Do ponto de vista biológico nossos resultados apoiam o conceito de que CRC com
BRAF V600E
é um subconjunto distinto da doença com características biológicas específicas. Na verdade, o
BRAF V600E
mutação no CRC está correlacionada com o estado MSI-H e ciclina D1 superexpressão e caracteriza um subgrupo de pacientes com mau prognóstico [9-11]. Além disso, a história natural distinta e falta de resposta da
BRAF
tumores -mutant aos regimes quimioterápicos comumente utilizados implica que
BRAF V600E
mutação não simplesmente substituir
KRAS
activação em uma via de sinalização linear, mas provavelmente confere propriedades adicionais ou distintos.
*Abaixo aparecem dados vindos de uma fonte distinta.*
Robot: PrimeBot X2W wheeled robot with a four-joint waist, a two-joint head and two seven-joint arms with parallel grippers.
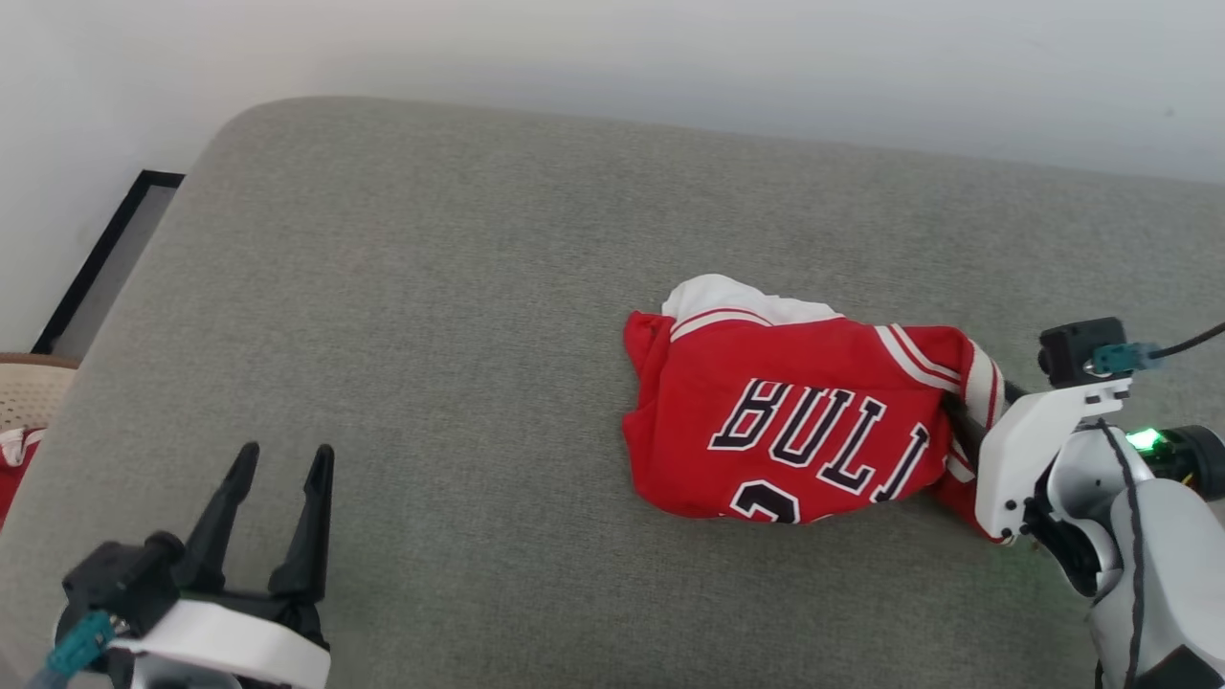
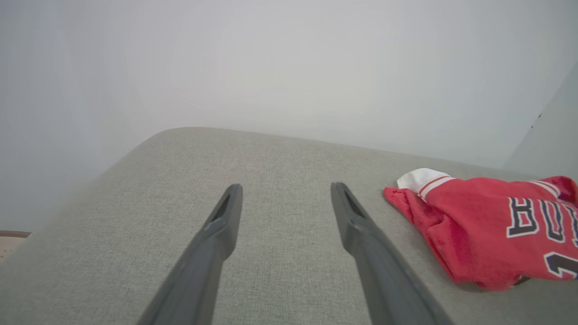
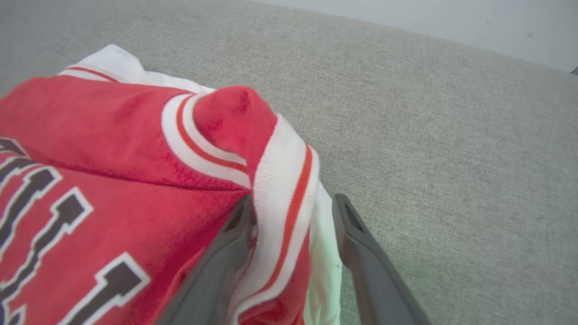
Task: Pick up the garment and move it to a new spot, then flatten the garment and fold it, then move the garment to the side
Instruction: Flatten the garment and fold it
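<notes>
One red sleeveless basketball jersey (image 1: pixel 794 421), trimmed in white-and-red stripes, lies bunched on a grey woven fabric cushion (image 1: pixel 431 287), right of centre in the head view. Its front faces up, with the black, white-outlined letters "BULL" and the top of a number showing. A flap of the white inside pokes out at the far edge. Two grippers are in frame. The left gripper (image 1: pixel 287 450) hovers over bare cushion at the near left, well apart from the jersey. Its two dark fingers are spread wide with nothing between them. The right gripper (image 3: pixel 292 201) sits at the jersey's right end, its two fingers standing apart on either side of a striped armhole band. The band and a strip of white lining lie in the gap, and the cloth touches one finger (image 3: pixel 226 243). The jaws are not pressed together on it. A plain pale wall (image 1: pixel 670 48) runs behind the cushion. At the far left edge are one beige perforated basket-like rim (image 1: pixel 29 392), one dark rectangular frame (image 1: pixel 96 258) on the floor, and a red-and-white scrap (image 1: pixel 14 459). Whether that scrap lies inside the basket cannot be told.
</notes>
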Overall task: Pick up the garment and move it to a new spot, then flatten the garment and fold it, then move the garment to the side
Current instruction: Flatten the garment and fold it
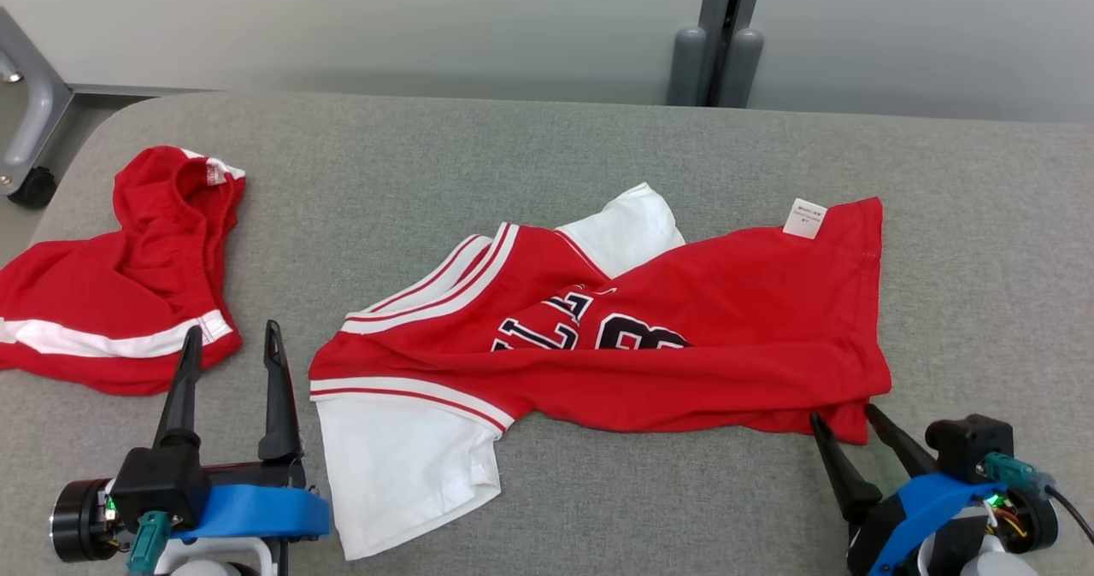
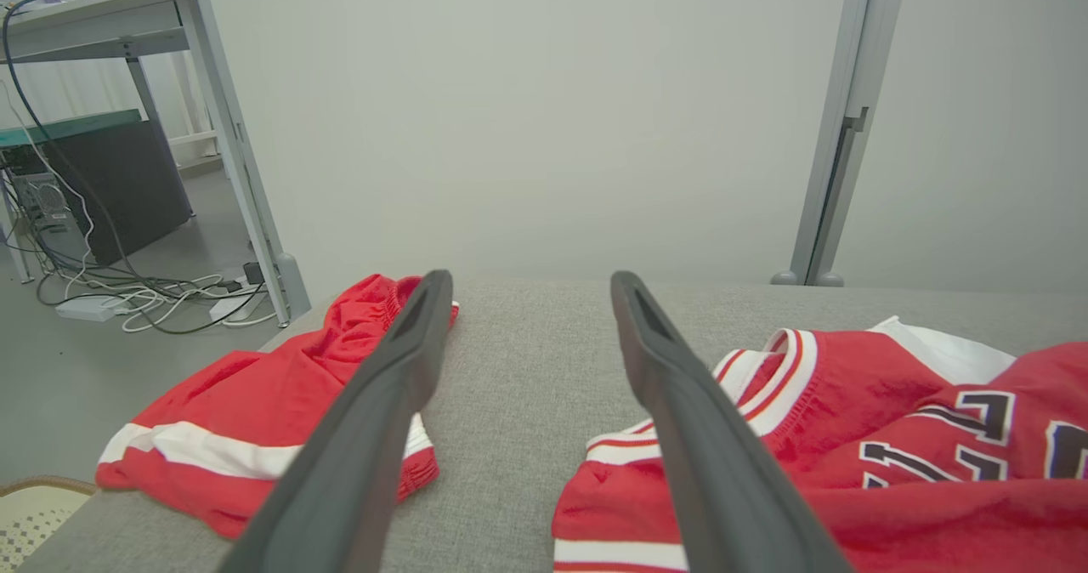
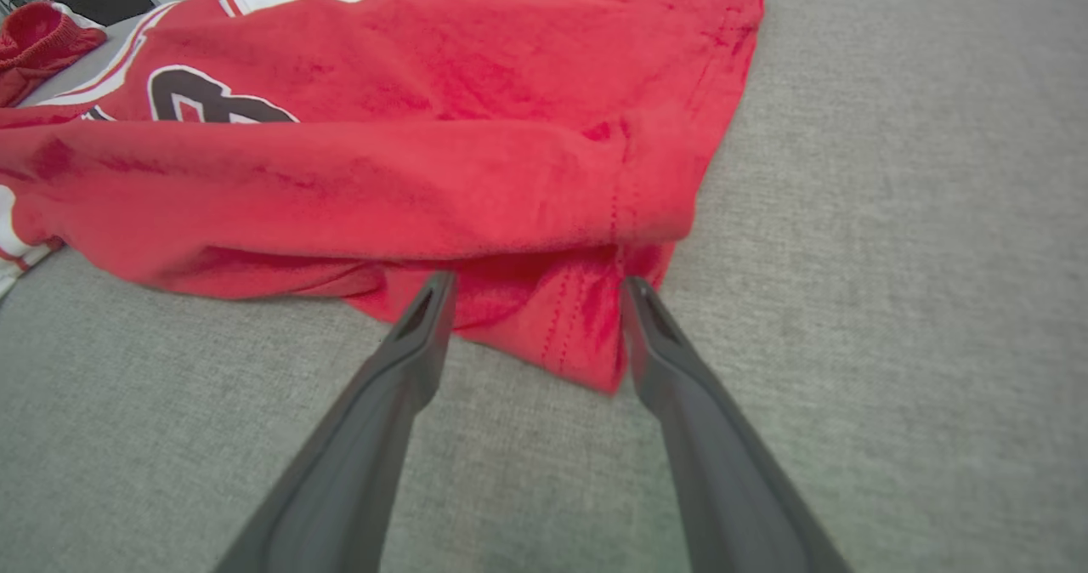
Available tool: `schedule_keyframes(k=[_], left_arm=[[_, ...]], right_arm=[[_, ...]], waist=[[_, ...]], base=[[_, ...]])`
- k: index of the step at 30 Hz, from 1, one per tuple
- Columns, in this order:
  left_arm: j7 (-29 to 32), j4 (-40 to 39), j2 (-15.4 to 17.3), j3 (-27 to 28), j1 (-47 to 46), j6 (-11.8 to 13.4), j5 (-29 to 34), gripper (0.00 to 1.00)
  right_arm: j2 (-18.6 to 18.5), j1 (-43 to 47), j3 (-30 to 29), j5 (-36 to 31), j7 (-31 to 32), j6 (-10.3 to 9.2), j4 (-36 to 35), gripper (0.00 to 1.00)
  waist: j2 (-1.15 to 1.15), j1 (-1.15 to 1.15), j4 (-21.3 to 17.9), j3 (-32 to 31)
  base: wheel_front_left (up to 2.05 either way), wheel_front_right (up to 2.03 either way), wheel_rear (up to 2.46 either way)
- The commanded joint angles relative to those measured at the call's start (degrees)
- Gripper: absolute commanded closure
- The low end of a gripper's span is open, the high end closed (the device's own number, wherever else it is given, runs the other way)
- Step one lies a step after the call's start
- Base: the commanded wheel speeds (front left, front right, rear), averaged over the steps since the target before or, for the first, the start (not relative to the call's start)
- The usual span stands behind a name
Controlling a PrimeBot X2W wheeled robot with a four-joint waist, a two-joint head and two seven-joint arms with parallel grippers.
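The garment is a red jersey with white sleeves and dark lettering, lying rumpled across the middle of the grey table. Its white care label points to the far right. My right gripper stands open at the jersey's near right hem corner, a fingertip on either side of that corner, nothing clamped. My left gripper is open over bare table between the jersey's left sleeve and the shorts, holding nothing. In the right wrist view the garment lies just beyond the open fingers.
Red shorts with white stripes lie bunched at the table's left edge. A grey wall with a vertical post runs behind the table. Left of it stand a wheeled metal frame and floor cables.
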Motion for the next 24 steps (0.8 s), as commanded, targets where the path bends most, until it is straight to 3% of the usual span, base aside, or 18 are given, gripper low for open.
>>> schedule_keyframes(k=[1, 11, 12, 13, 14, 19, 24], left_arm=[[-0.3, 0.0, -0.1, 0.0, -0.9, 0.0, -0.3, 0.0], [-0.3, -0.2, -0.1, -0.2, -1.6, 0.3, -0.5, 0.0], [-0.3, -0.2, -0.1, -0.2, -1.7, 0.3, -0.5, 0.0], [-0.3, -0.1, -0.1, -0.2, -1.8, 0.3, -0.5, 0.0], [-0.3, -0.1, -0.1, -0.3, -1.8, 0.4, -0.6, 0.0], [-0.3, 0.2, -0.1, -0.6, -1.4, 0.5, -0.7, 0.0], [-0.3, 0.4, -0.1, -0.2, -0.1, 0.6, -0.7, 0.0]], right_arm=[[-0.3, -0.9, 0.1, 0.5, -0.4, 0.01, 0.4, 0.0], [-1.4, -7.0, 3.4, 3.0, -2.8, 0.01, 9.2, 0.0], [-1.4, -7.6, 4.0, 3.2, -2.8, 0.01, 9.9, 0.3], [-1.4, -8.0, 4.6, 3.5, -3.0, 0.01, 10.6, 0.9], [-1.5, -8.5, 5.3, 3.7, -3.4, 0.01, 11.0, 1.0], [-2.4, -9.5, 7.3, 5.3, -6.5, 0.01, 11.6, 1.0], [-3.7, -6.5, 9.3, 8.1, -7.7, 0.01, 7.3, 1.0]], waist=[[0.0, 0.0, 0.2, 0.2], [0.0, 0.0, 0.8, 1.3], [0.0, 0.0, 0.9, 1.4], [0.0, 0.0, 0.9, 1.5], [0.0, 0.0, 0.9, 1.6], [0.0, 0.0, 0.8, 1.2], [0.0, 0.0, -0.3, -0.3]], base=[[0.0, 0.0, 0.0], [0.0, 0.0, 0.0], [0.0, 0.0, 0.0], [0.0, 0.0, 0.0], [0.0, 0.0, 0.0], [0.0, 0.0, 0.0], [0.0, 0.0, 0.0]])
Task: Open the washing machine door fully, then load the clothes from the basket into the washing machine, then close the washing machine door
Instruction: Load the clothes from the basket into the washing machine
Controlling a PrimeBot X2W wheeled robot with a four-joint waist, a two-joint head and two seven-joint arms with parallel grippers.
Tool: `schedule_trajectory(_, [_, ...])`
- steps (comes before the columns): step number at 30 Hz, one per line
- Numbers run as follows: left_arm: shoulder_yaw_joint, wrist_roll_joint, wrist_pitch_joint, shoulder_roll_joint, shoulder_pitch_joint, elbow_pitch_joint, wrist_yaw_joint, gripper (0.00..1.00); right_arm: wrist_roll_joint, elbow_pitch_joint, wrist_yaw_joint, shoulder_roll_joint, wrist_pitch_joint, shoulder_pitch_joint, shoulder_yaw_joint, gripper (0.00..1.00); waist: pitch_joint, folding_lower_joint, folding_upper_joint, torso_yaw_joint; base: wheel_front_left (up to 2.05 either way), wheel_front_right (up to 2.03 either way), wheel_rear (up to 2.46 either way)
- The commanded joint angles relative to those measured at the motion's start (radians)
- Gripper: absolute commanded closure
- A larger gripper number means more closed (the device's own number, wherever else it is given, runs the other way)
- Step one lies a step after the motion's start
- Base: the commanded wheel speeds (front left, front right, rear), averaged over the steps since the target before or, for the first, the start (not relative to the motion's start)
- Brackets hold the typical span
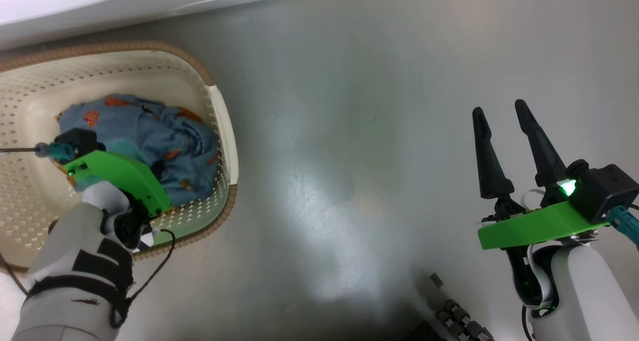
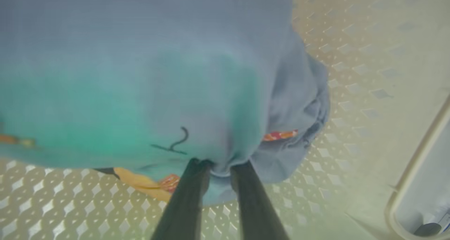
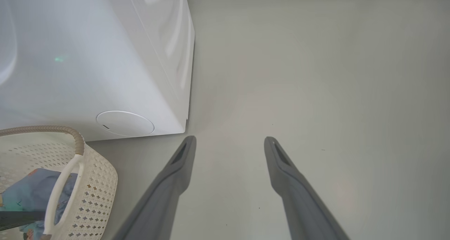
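Observation:
The clothes (image 1: 150, 136), blue fabric with orange prints, lie bundled in the cream basket (image 1: 219, 111) at the left, just below the white washing machine (image 1: 100, 1). My left arm reaches down into the basket, its fingers hidden under the green wrist mount. Up close, my left gripper (image 2: 219, 166) has its dark fingertips pressed into the clothes (image 2: 175, 75), a fold of cloth bunched between them above the perforated basket floor (image 2: 351, 75). My right gripper (image 1: 499, 109) hangs open over bare floor, holding nothing. The washing machine door is out of view.
Grey floor (image 1: 374, 156) stretches between basket and right arm. The right wrist view has the right gripper (image 3: 228, 141), the washing machine's lower corner (image 3: 88, 57) with a round white cap (image 3: 124, 123), and the basket (image 3: 95, 183). Part of my base (image 1: 459, 321) sits at the bottom.

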Motion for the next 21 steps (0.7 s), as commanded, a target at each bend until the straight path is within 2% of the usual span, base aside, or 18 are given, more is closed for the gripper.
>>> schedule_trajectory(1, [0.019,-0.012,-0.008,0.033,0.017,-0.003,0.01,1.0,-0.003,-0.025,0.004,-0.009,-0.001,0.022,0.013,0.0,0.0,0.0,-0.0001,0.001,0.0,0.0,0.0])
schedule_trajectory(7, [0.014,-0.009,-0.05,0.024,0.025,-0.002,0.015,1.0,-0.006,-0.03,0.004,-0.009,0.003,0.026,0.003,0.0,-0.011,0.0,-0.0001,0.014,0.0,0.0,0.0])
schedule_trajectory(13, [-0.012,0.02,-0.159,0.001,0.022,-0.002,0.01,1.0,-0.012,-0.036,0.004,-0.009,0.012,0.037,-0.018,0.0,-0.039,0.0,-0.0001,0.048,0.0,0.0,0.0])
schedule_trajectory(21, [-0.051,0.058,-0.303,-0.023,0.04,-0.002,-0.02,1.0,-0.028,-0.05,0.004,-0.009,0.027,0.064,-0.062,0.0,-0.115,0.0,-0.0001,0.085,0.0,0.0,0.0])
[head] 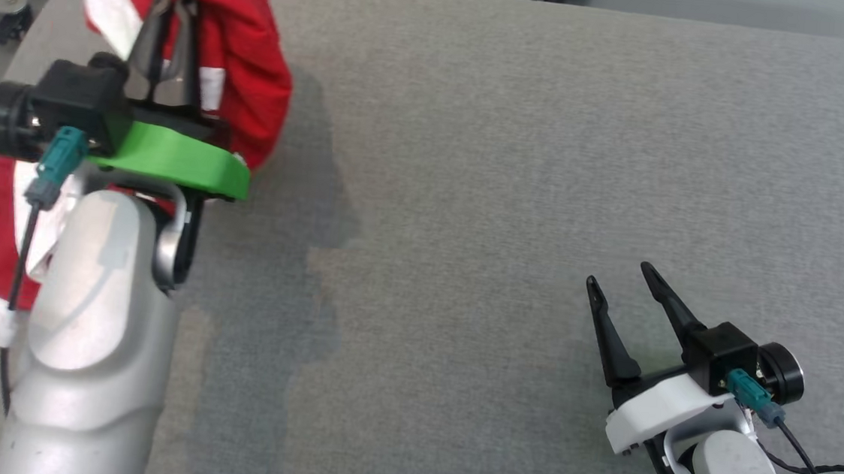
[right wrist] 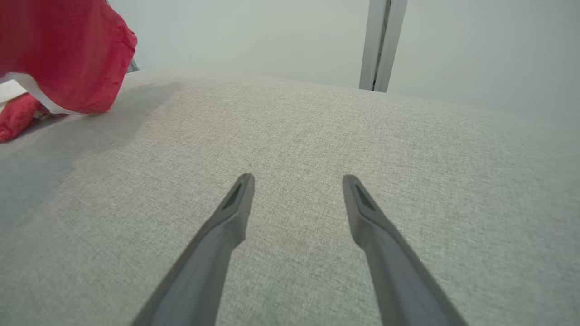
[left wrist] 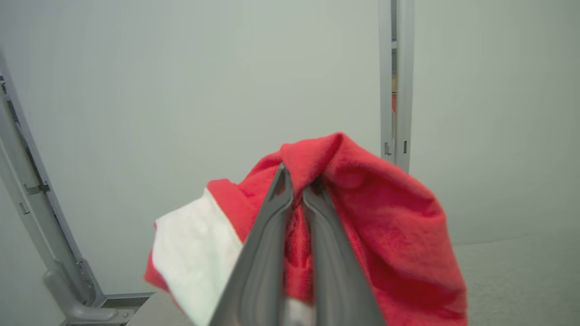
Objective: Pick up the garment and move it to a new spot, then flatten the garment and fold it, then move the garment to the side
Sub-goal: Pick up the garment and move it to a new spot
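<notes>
The surface (head: 508, 198) is a wide stretch of grey woven cloth, rounded off at its 10 o'clock corner in the head view, with a soft shadow lying across it just right of the left arm. Behind it stands a plain pale wall (left wrist: 181, 90), broken by an upright grey post (left wrist: 395, 90) and, toward 8 o'clock in the left wrist view, a slanted grey rail (left wrist: 27, 181). The garment (head: 248, 50), red with white bands, sits at the surface's left edge, from 11 o'clock down to 8 o'clock in the head view. Its long axis runs roughly from 1 to 7 o'clock there: the upper end is bunched and raised off the surface, the lower end lies on the cloth behind the left forearm. In the right wrist view the raised fold hangs at 10 o'clock with more red cloth resting below it. The left gripper (head: 172, 14) has its fingers pressed together, pinching a red fold of the garment at its raised end. The right gripper (head: 620, 275), at 4 o'clock in the head view and well apart from the garment, has its fingers spread with nothing between them, low over the bare surface.
</notes>
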You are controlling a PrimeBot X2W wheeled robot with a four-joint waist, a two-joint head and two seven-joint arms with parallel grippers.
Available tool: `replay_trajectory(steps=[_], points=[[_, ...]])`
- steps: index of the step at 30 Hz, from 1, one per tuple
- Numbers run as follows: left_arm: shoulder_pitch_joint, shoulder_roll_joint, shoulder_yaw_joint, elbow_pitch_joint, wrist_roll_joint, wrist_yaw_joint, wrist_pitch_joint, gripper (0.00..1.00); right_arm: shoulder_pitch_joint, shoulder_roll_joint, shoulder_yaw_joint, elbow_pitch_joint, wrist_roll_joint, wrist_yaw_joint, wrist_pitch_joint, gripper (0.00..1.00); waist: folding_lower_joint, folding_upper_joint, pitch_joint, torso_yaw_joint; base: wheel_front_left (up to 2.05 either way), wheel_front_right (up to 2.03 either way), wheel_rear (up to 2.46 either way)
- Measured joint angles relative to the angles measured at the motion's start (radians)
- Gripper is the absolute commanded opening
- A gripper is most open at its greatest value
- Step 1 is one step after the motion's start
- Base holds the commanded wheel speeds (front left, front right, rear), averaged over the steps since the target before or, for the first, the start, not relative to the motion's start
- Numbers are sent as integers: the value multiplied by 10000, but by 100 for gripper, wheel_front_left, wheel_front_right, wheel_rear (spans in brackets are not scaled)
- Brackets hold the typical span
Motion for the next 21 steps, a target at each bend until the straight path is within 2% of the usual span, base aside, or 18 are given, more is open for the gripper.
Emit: replay_trajectory(steps=[9,16,17,18,19,21], points=[[243,-516,-1987,-67,-940,-8,2,0,242,6,151,-40,257,-2,0,100,0,0,-415,-1700,0,0,0],[710,-639,-3045,408,-1425,-8,2,0,283,10,290,-94,311,-2,0,100,0,0,-523,-3075,0,0,0],[773,-639,-3149,476,-1469,8,2,3,299,10,272,-96,313,0,0,100,0,0,-527,-3228,0,0,0],[827,-642,-3250,606,-1471,104,2,48,322,8,247,-98,339,0,0,100,0,0,-528,-3404,0,0,0],[918,-648,-3321,679,-1484,234,2,100,344,6,230,-105,353,-2,0,100,0,0,-527,-3571,0,0,0],[1089,-648,-3382,738,-1480,382,2,100,352,6,217,-125,355,-2,0,100,0,0,-524,-3825,0,0,0]])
Por exemplo, em culturas celulares, a mutação V600E aumenta a actividade independente do BRAF
KRAS
e mostra actividade de transformação inferior [1], enquanto que a inibição de MEK previne a pequenas moléculas com o crescimento do tumor em
BRAF
– xenoenxertos de tumores mutantes, mas não no
KRAS
homólogos -mutant [23]. Estas diferenças podem, em parte, explicar as diferenças em relação ao valor prognóstico da ativação
KRAS Comprar e
BRAF
mutações.
Por fim, a análise da
BRAF
V600E na prática clínica diária é viável, uma vez que pode ser realizada a partir do mesmo DNA utilizado para a análise do
KRAS
mutações que é obrigatório para todos os pacientes com mCRC [24]. A análise do
BRAF V600E
utilizando o método de discriminação alélica é sensível (sensibilidade 95%) [11,20], inexpesinsive [20] e fornece os resultados em duas horas.
Em resumo, o
BRAF V600E
mutação identifica um subgrupo de pacientes com CCRm com comportamento biológico distinto, características clínicas e características patológicas. Esses pacientes muitas vezes doença metastática presente em vários sites, tem má PS e um mau prognóstico, sendo resistente a todas as opções de tratamento disponíveis atualmente. A análise do
BRAF V600E
mutação na prática clínica diária pode ser um passo em frente no conceito de gestão “personalizado” de pacientes com mCRC, uma vez que novos agentes de direccionamento esta mutação específica são necessários urgentemente.